Nu het bestreden besluit op grond van het voorgaande reeds geen stand kan houden, behoeft hetgeen overigens in beroep is aangevoerd geen bespreking meer. De rechtbank merkt daarbij nog op dat hetgeen in de uitspraken met registratienummer 98/10580 en 99/13 is overwogen met betrekking tot artikel 26 van het IVBPR in gelijke mate voor eiser geldt.
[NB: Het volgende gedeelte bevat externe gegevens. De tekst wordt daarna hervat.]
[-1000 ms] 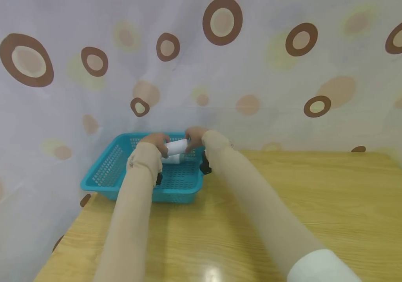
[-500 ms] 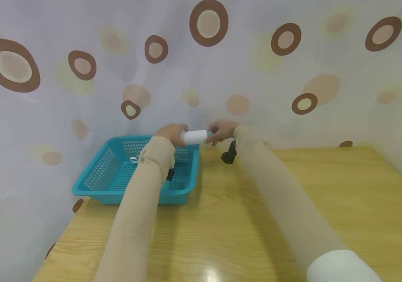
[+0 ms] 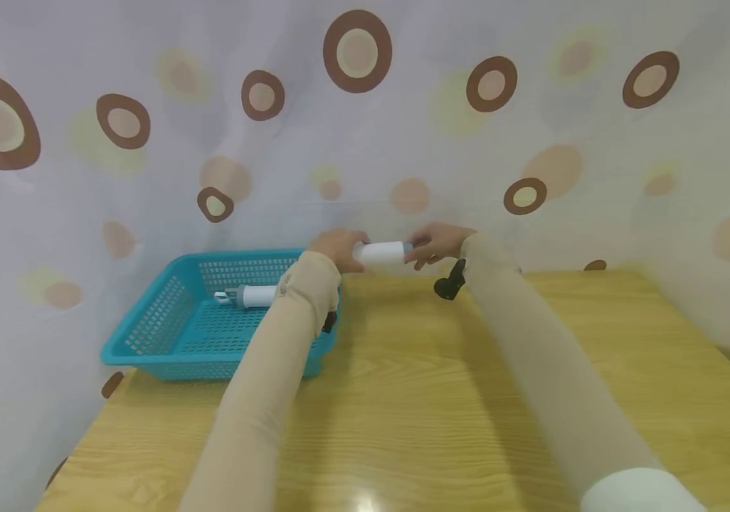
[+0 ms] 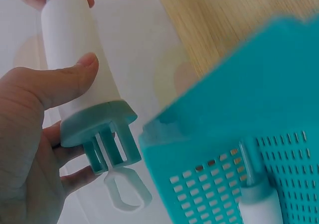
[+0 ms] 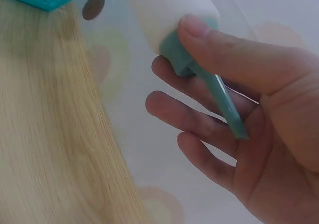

Het beroep zal gegrond worden verklaard. De rechtbank heeft hierin aanleiding gezien verweerder te veroordelen tot betaling van de proceskosten van eiser, die zijn begroot op f 1420,-- wegens verleende rechtsbijstand. Tevens dient de SVB het door eiser gestorte griffierecht aan hem te vergoeden. Met betrekking tot eisers vordering verweerder te veroordelen tot betaling van de wettelijke rente, overweegt de rechtbank dat verweerder hierop dient te beslissen in het nieuw te nemen besluit op eisers bezwaar tegen het besluit van 23 september 1998.
- verklaart het beroep gegrond;
- vernietigt het bestreden besluit;
- bepaalt dat verweerder met inachtneming van deze uitspraak een nieuw besluit neemt op het bezwaar van eiser;
- veroordeelt verweerder tot betaling van de proceskosten van eiser, begroot op f 1420,-- (zegge: veertienhonderd en twintig gulden), te betalen door de SVB aan de griffier van de rechtbank;
- bepaalt dat de SVB het door eiser gestorte griffierecht ad f 60,-- aan hem vergoedt.
Gewezen door mr. D. Allewijn, voorzitter, mrs. H.C. Naves en C.J. Polak, rechters,
in tegenwoordigheid van mr. J.E. Jansen, als griffier,
en uitgesproken in het openbaar op: 4 augustus 1999 door mr. H.C. Naves, in tegenwoordigheid van de griffier.
De griffier, De voorzitter,
Tegen deze uitspraak kunnen een belanghebbende en het bestuursorgaan binnen zes weken na toezending van deze uitspraak hoger beroep instellen bij de Centrale Raad van Beroep te Utrecht.